A separate report from the Energy and Climate Intelligence Unit highlights China’s surge in clean energy, contributing to a forecast of a near-term decline in emissions. In India, renewable energy adoption is expanding rapidly, even as coal remains a significant share of the mix.

The European Union is also expected to reduce emissions in 2022, helped by reduced natural gas use amid geopolitical tensions. In the United States, emissions are projected to rise modestly due to gas stepping in for coal, yet the country remains a major investor in solar and wind power and is on track to generate a large portion of energy from renewables by 2030.

An Energy and Climate Intelligence Unit note points out that wind and solar power have become dramatically cheaper than fossil fuels, encouraging continued public and private investment in clean energy.

The window of time is shrinking

Despite hopeful signs, experts stress that the time to act is narrowing. Ambitious pledges must be supported by immediate and far-reaching measures. The International Energy Agency has suggested fossil fuel use may peak by 2030 and then decline as renewables take over, but the transition will be gradual and emissions will persist for years.

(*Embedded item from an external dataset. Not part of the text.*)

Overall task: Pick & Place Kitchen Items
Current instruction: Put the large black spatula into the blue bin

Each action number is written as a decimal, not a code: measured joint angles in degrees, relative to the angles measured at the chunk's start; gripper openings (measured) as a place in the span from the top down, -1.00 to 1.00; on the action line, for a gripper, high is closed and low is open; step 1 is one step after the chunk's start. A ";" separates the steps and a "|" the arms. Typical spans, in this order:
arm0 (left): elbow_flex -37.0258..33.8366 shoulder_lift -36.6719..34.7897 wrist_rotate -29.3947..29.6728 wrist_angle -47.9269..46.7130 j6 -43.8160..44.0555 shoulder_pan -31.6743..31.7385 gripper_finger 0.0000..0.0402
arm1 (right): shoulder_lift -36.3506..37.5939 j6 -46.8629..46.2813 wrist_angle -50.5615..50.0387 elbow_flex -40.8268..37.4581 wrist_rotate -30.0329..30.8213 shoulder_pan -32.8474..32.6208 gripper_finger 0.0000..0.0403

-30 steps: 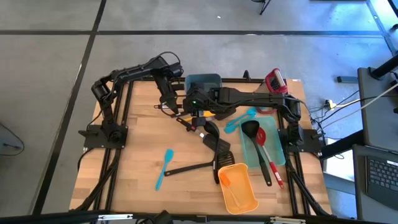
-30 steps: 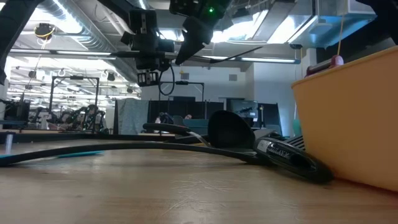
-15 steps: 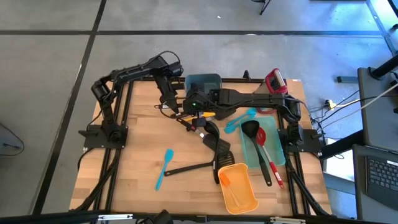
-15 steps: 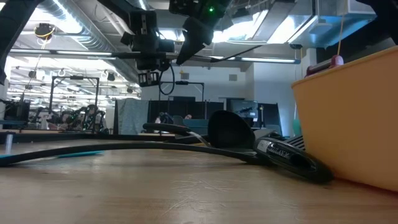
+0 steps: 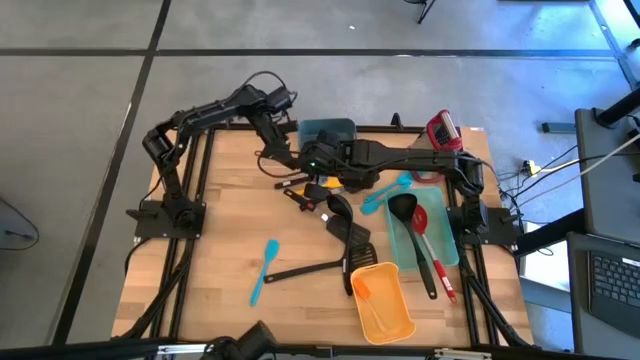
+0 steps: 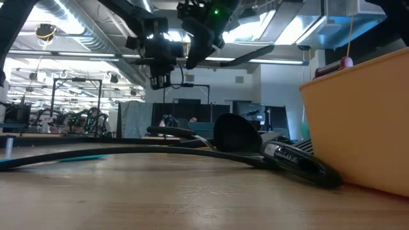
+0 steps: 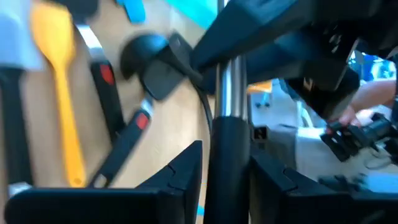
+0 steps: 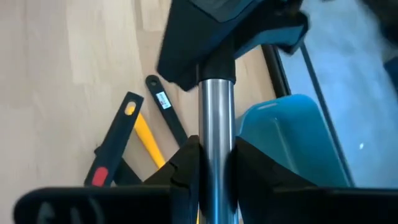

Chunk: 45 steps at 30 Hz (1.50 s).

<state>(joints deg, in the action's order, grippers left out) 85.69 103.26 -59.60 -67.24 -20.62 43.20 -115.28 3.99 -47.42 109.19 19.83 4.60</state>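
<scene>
Although several handles carry small markings, none can be read: a white label on a black handle lying on the table is too small to make out, and red patches on two other black handles show no letters.

Both arms meet over the far middle of the table, above a heap of black utensils. The right gripper is clamped on the steel shaft of a black turner, its fingers pressed to either side of the metal, and the turner hangs in the air clear of the wood. The left gripper sits just beside it, with the same turner's black handle running between its fingers. Whether those fingers touch the handle or stand slightly off it, I cannot tell.

A yellow spatula lies below among the black handles. A teal spatula lies alone on the near left of the table, well apart from the heap. An orange bin stands at the near edge. To its right, a clear tray holds a black ladle and a red spoon. A teal box stands at the far edge, behind the grippers.
</scene>
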 joint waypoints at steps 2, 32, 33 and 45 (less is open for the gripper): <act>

The overall view remains cautious, with more uncertainty than clarity about the medium-term path for humanity. The Global Carbon Project findings present a clear call for stronger action and sustained decarbonization across all sectors. See the Global Carbon Project report for details and the ECIU report for perspectives on major emitters and progress in clean energy.

The environmental department continues to study and report on climate trends and policy impacts, while researchers urge rapid, tangible steps to bend the curve toward a safer climate future.